Selain Fhara, ada Safina, seorang mahasiswa PGRI yang telah mengikuti aksi IWD sejak dia masih SMA. Kemudian ia terus ikut aksi selasaan di depan DPR dalam rangka menuntut agar disahkannya RUU Penghapusan Kekerasan Seksual. Aksi Selasaan yang tidak pernah ramai dan selalu menjaga protokol kesehatan sehingga ia berani untuk datang ke aksi.

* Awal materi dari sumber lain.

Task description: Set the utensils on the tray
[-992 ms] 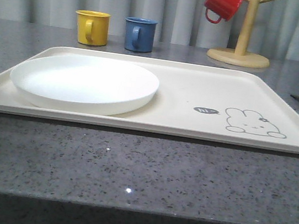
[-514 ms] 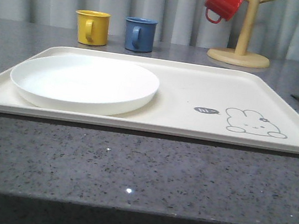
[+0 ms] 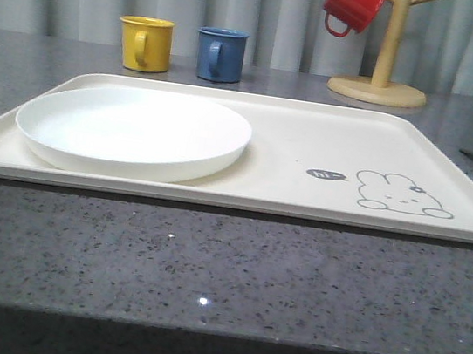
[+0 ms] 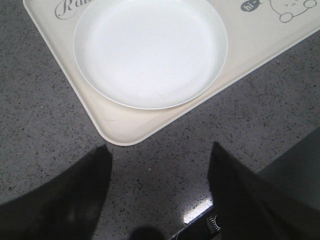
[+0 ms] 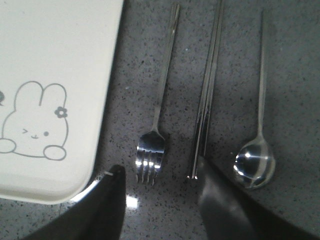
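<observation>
Right gripper (image 5: 157, 200) open, empty, above fork (image 5: 159, 107). Left gripper (image 4: 160, 195) open, empty, nr tray (image 3: 292, 154) corner. Plate (image 3: 133, 130) on tray; chopsticks (image 5: 207, 90) and spoon (image 5: 258, 125) beside tray on countertop (image 3: 223, 272).

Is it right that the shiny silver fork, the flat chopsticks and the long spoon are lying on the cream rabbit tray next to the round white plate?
Not quite. The shiny silver metal fork, slim flat chopsticks and long-handled spoon lie on the grey speckled counter beside the cream rectangular rabbit tray, not on it, as the right wrist view shows. The round white plate does sit on the tray.
</observation>
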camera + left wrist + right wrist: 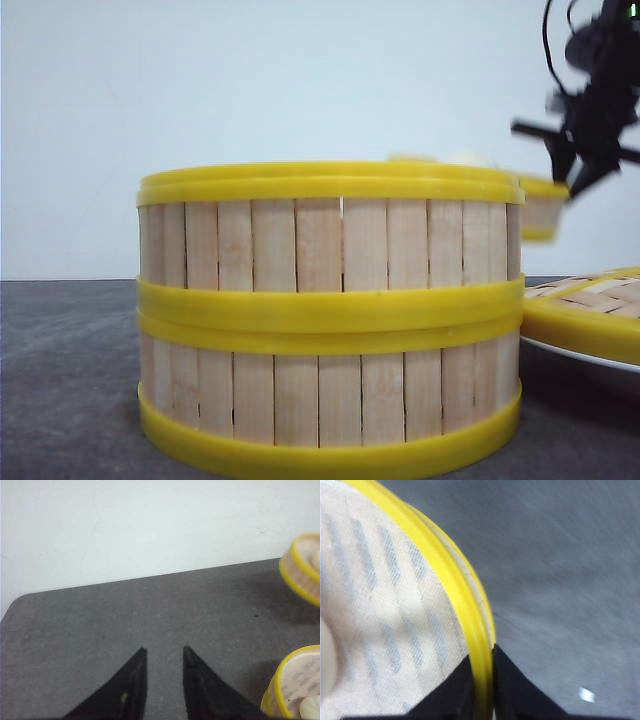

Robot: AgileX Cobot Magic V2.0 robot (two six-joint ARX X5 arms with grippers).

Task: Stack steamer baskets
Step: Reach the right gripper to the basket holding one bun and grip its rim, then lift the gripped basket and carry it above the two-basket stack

Ia mengikuti aksi ini lantaran ia kesulitan untuk mencari ruang untuk membahas mengenai pelecehan seksual yang dialaminya. “Aku merasa dimengerti dan diberi ruang untuk berjuang bersama, dan diajak untuk bersama-sama memperjuangkan apa yang udah orang ambil dari kita.” Menurutnya isu pelecehan seksual yang terjadi secara daring merupakan salah satu isu yang krusial terlebih tidak ada payung pelindung untuk melindungi korban.
Menjelang siang ke sore, kelompok dari Extinction Rebellion yang tergabung dalam GEBRAK merayakan hari perempuan internasional datang dengan membawa tuntutan mereka terkait lingkungan. Salah satu pegiat lingkungan bernama Melisa menggunakan atribut aksi berbentuk lingkaran yang dia tumpu dipundaknya. Pada lingkaran tersebut ia menggantungkan tuntutan terkait gender dan iklim yaitu Keadilan Iklim = Keadilan Gender serta seruan lainnya seperti sahkan rancangan undang-undang penghapusan kekerasan seksual, menolak punah dan seruan untuk bertindak sekarang.
Melisa menggunakan atribut tersebut dalam rangka mematuhi social distancing serta meyuarakan berbagai hal terkait iklim yang dekat dengan kehidupan perempuan. “Intinya sih aku takut covid. Tapi lebih takut lagi mati gara-gara krisis iklim, jadi turun ke jalan harus pakai physical distancing outfit. Aku mau menekankan bahwa keadilan gender itu sangat integral dalam keadilan iklim. Perempuan dan bumi sama-sama diperlakukan buruk (red) di dunia yang sistemnya masih sangat patriakis. Sama-sama dipergunakan, diperas buat keuntungan. Dan kalau kita mau terlepas dari krisis iklim, keadilan perempuan pun harus ditegakkan. Perempuan adalah kelompok yag paling dirugikan tapi perempuan jugalah yang bisa membawa perubahan karena mereka yg mampu membuat keputusan yang tidak egois, lebih community centric, dan long term planning. Jadi perlu dikasih platform dalam ranah pembuatan kebijakan.”
Aksi IWD tahun 2021 memang menjadi unik tatkala masyarakat datang untuk aksi menggunakan masker dan jas hujan yang terbuat dari plastik dan melakukan jaga jarak. Saat aksi pun polisi berupaya untuk membubarkan masa aksi namun pihak penyelenggara aksi berhasil menegosiasi. Parahnya polisi selalu menggunakan alasan pandemi untuk mencegah kerumunan masa aksi untuk menghalau upaya menyampaikan pendapat. Ini adalah salah satu bentuk represi aparat terhadap masyarakat sipil.
Melakukan aksi saat pandemi memang harus penuh pertimbangan, namun jangan sampai pandemi menghalangi kita untuk aksi ketika kita masih sanggup. Selama kita menjaga protokoler kesehatan maka aksi-aksi masih diperlukan untuk memperjuangkan hak-hak perempuan yang kian hari makin terpuruk kondisinya terutama di bawah pandemi Covid-19.